崩れた本の山の中から 草森紳一 蔵書整理プロジェクト

「最後の文人」草森紳一は、2008年3月東京の自宅マンションで急逝しました。自室に遺されたのは山と積まれた3万冊余りの本たち。このブログでは、蔵書のその後をお伝えします。

「最後の文人」草森紳一は、2008年3月東京の自宅マンションで急逝しました。自室に遺されたのは山と積まれた3万冊余りの本たち。このブログでは、蔵書のその後をお伝えします。

袋とじの中身

 読み出したら、おもしろくてやめられなくなる本、というものがある。この先、どうなるのか? とにかくそれが知りたくて、食事の時間ももったいない。もちろん、寝てなどいられるものか! 「本好き」ならば、そんな経験をしたことがあるに違いない。
 そうやって読み進めていた本のあるページ以降が、袋とじになっていたとしたら? そうして、その袋とじを破らずに出版社に送れば、本の代金を返してもらえるとしたら?
 そういう試みを実際に行った例としては、アメリカのサスペンスの巨匠、ビル・S・バリンジャーの『歯と爪』が有名だ。バリンジャーは、この小説のおもしろさには絶対的な自信があったらしい。そこで、結末部分を袋とじにして、「読みたくないならお金を返してあげるよ」とうそぶいて見せたのだ。ダイエット食品まがいの「返金保証」が狙いなのではなく、話題作り、宣伝効果が主目的であることは、言うまでもない。
 この作品の翻訳は、創元推理文庫から出ていて(大久保康雄訳、1977)、翻訳バージョンでも同じ体裁を守っている。ぼくは高校生のときに読んだのだが、もちろん、ためらいもなく袋とじを破って読み進めさせられたものだ。
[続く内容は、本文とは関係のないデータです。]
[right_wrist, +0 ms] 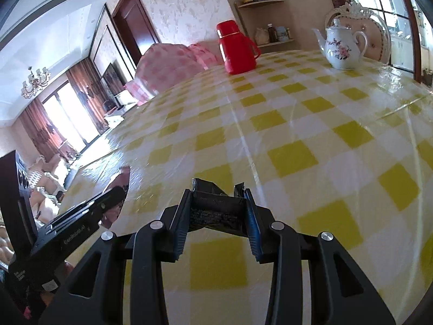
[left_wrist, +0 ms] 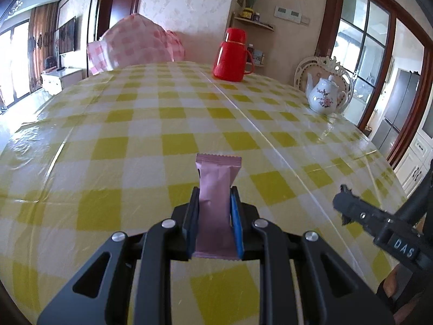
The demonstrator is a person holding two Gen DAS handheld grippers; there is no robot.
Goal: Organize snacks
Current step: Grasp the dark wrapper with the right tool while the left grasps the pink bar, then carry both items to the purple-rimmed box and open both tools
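Note:
My left gripper (left_wrist: 215, 193) is shut on a pink snack packet (left_wrist: 216, 187) and holds it upright above the yellow-checked tablecloth (left_wrist: 135, 146). My right gripper (right_wrist: 217, 192) is shut on a black snack packet (right_wrist: 215, 208), held crosswise between the fingers above the same tablecloth (right_wrist: 311, 135). The right gripper also shows at the right edge of the left wrist view (left_wrist: 345, 203), with the black packet at its tip. The left gripper shows at the left of the right wrist view (right_wrist: 119, 192), with the pink packet (right_wrist: 119, 195) in it.
A red thermos jug (left_wrist: 231, 55) stands at the far side of the table and a white floral teapot (left_wrist: 324, 96) at the far right. A pink-checked cushion (left_wrist: 138, 42) and an ornate chair (left_wrist: 324, 66) are behind the table. The table edge falls away on the right.

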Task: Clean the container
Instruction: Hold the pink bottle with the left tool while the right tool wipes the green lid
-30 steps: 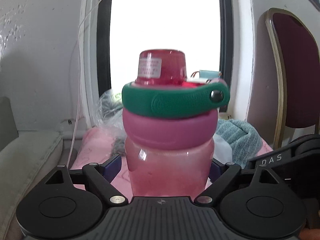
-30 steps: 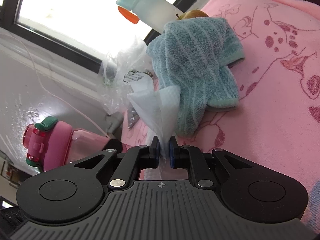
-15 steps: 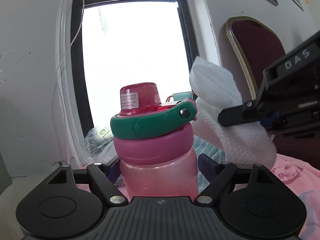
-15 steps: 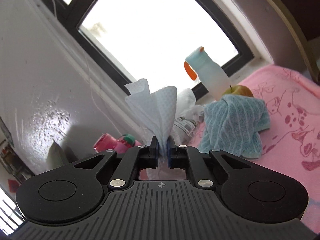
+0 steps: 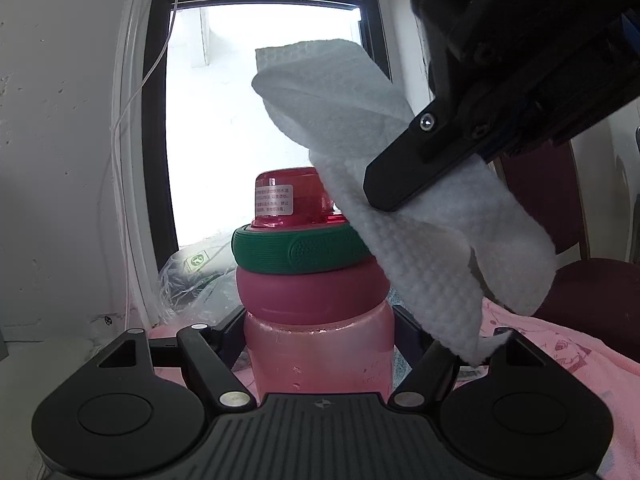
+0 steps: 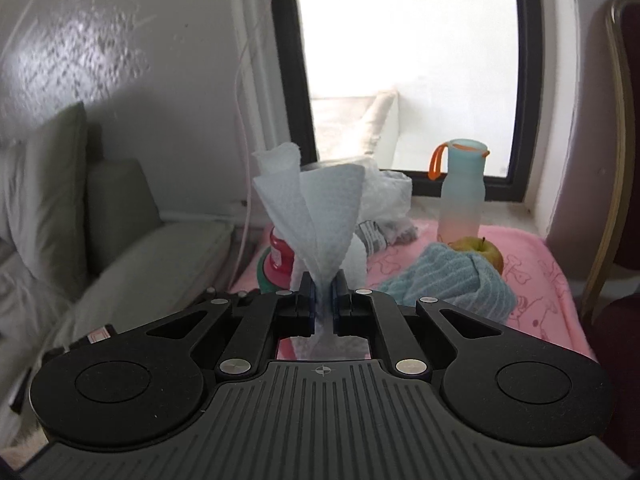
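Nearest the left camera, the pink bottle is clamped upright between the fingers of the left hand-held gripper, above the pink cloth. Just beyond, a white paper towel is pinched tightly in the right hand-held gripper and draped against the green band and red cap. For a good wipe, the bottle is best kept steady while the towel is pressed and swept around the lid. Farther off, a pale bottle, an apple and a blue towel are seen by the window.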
 蔵書の中から出てきたトマス・トライオン『悪魔の収穫祭』(広瀬順弘訳、角川書店、1976)も、同じ趣向のホラー小説である。アメリカはニューイングランドの片田舎に引っ越し、新しい生活を始めた画家。絵筆を取るにふさわしく、美しい自然に囲まれたその村は、しかし、現代文明から取り残されたような村でもあった。平穏な日常に見え隠れする、あやしい呪術の影。やがて彼は、オカルトとエロスに彩られた秘儀へと、巻き込まれていく……。
 バリンジャーのことを思い出しながら、しかし高校生のときとは違って、ぼくはこの小説の仕掛けを、まったく別の観点からたのしんでいた。
 袋とじのために、製本代が少し高くついたことだろう、とか。本は基本的に16ページ単位で製本するから、袋とじの部分とそれ以外の部分のページ数が、ともに16の倍数(最低でも8の倍数)になるようにする必要がある。翻訳ものでそれを実現するのに、編集者はけっこう苦労したんじゃないか、とか。それでも奥付だけは袋の外に出さなくてはならないのも、難儀なことだなあ、とか。
 そんな苦労を強いられるこの「袋とじ小説」、宣伝効果としては、どんなものだろう? ぼくが担当編集者だったら、「課長、めんどくさいから、やめときましょうよ」なんて言ってたかもなあ。